Kuje is not in Benue where, according to the governor, Samuel Ortom, terrorists are intent on setting up their own republic. It’s not in Zamfara where terrorists roam the streets with their guns, unchallenged. Neither is it in Katsina where the governor hosts them to meetings in the name of negotiation. Kuje is in Abuja where the Commander-in-Chief of the Armed Forces, the Minister of Defence, the Chief of Defence Staff, Chief of Army Staff, Chief of Air Staff, Chief of Naval Staff, Inspector General of Police, Director General of the DSS, etcetera, all live. The Kuje jail break is a thing to be ashamed of. It’s symptomatic of a failed national security system. It happened because we allowed it. It happened because this government, from top to bottom, pampers terrorists for whatever reason.
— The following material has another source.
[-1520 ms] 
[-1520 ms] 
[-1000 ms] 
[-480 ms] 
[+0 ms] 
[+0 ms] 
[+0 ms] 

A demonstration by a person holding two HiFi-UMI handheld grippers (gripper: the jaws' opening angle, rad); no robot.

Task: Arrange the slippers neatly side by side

It happened because political elites like the governor of Bauchi state, Bala Mohammed, insists that Fulani from Senegal, Mali, Niger are free to come into Nigeria without documentation and instigate terror on Nigerians. The Kuje episode, despicable and depressing, happened because nobody was punished for similar episodes that happened in the past.
Asking the government to investigate, arrest and prosecute the offenders and their collaborators in the system is a waste of time. This government is not known for such self-introspection especially on matters of security. Obviously, the mission of the Gestapo gang is to free terrorists in Kuje jail house. It’s job done. My fear is the backlash that may follow: The over 60 terrorists who escaped that night may want to exact more pain on Abuja residents. Still, nothing will happen.